'''

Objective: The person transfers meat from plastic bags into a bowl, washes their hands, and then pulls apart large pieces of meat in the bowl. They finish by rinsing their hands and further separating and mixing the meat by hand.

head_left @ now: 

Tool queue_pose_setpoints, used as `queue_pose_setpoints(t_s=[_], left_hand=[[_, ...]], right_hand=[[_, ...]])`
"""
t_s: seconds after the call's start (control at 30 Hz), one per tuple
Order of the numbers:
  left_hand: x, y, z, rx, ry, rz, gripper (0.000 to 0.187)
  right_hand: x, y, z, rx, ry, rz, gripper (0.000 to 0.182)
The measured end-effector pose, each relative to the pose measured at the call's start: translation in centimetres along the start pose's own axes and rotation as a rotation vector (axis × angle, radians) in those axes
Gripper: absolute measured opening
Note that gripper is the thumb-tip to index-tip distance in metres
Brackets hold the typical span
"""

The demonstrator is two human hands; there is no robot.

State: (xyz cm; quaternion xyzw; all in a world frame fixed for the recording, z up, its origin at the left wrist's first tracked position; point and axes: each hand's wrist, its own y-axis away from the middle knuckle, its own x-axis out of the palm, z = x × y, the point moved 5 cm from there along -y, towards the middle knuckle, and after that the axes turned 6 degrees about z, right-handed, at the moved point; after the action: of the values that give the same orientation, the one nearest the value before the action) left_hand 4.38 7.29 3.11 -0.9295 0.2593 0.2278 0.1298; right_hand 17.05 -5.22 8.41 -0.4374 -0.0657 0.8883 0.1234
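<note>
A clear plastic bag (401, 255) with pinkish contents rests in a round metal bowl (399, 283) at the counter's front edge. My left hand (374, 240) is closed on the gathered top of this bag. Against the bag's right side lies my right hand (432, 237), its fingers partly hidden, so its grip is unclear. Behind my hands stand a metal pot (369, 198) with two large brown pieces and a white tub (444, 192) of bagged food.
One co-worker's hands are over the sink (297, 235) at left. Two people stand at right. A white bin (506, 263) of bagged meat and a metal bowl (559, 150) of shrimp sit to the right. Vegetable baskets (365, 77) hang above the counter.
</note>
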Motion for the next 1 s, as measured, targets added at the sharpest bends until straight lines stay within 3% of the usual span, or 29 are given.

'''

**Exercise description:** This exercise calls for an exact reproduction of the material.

**Output for this task:**
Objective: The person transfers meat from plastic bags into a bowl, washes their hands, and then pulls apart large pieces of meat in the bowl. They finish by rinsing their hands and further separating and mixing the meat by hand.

head_left @ now: 

Tool queue_pose_setpoints, used as `queue_pose_setpoints(t_s=[_], left_hand=[[_, ...]], right_hand=[[_, ...]])`
"""
t_s: seconds after the call's start (control at 30 Hz), one per tuple
Order of the numbers:
  left_hand: x, y, z, rx, ry, rz, gripper (0.000 to 0.187)
  right_hand: x, y, z, rx, ry, rz, gripper (0.000 to 0.182)
The measured end-effector pose, each relative to the pose measured at the call's start: translation in centimetres along the start pose's own axes and rotation as a rotation vector (axis × angle, radians) in those axes
Gripper: absolute measured opening
Note that gripper is the thumb-tip to index-tip distance in metres
Brackets hold the typical span
"""

The demonstrator is two human hands; there is no robot.

State: (xyz cm; quaternion xyzw; all in a world frame fixed for the recording, z up, its origin at the left wrist's first tracked position; point and axes: each hand's wrist, its own y-axis away from the middle knuckle, its own x-axis out of the palm, z = x × y, the point moved 5 cm from there along -y, towards the middle knuckle, and after that the axes turned 6 degrees about z, right-handed, at the moved point; after the action: of the values that give the same orientation, the one nearest the value before the action) left_hand 4.38 7.29 3.11 -0.9295 0.2593 0.2278 0.1298; right_hand 17.05 -5.22 8.41 -0.4374 -0.0657 0.8883 0.1234
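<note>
A clear plastic bag (401, 255) with pinkish contents rests in a round metal bowl (399, 283) at the counter's front edge. My left hand (374, 240) is closed on the gathered top of this bag. Against the bag's right side lies my right hand (432, 237), its fingers partly hidden, so its grip is unclear. Behind my hands stand a metal pot (369, 198) with two large brown pieces and a white tub (444, 192) of bagged food.
One co-worker's hands are over the sink (297, 235) at left. Two people stand at right. A white bin (506, 263) of bagged meat and a metal bowl (559, 150) of shrimp sit to the right. Vegetable baskets (365, 77) hang above the counter.
</note>
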Motion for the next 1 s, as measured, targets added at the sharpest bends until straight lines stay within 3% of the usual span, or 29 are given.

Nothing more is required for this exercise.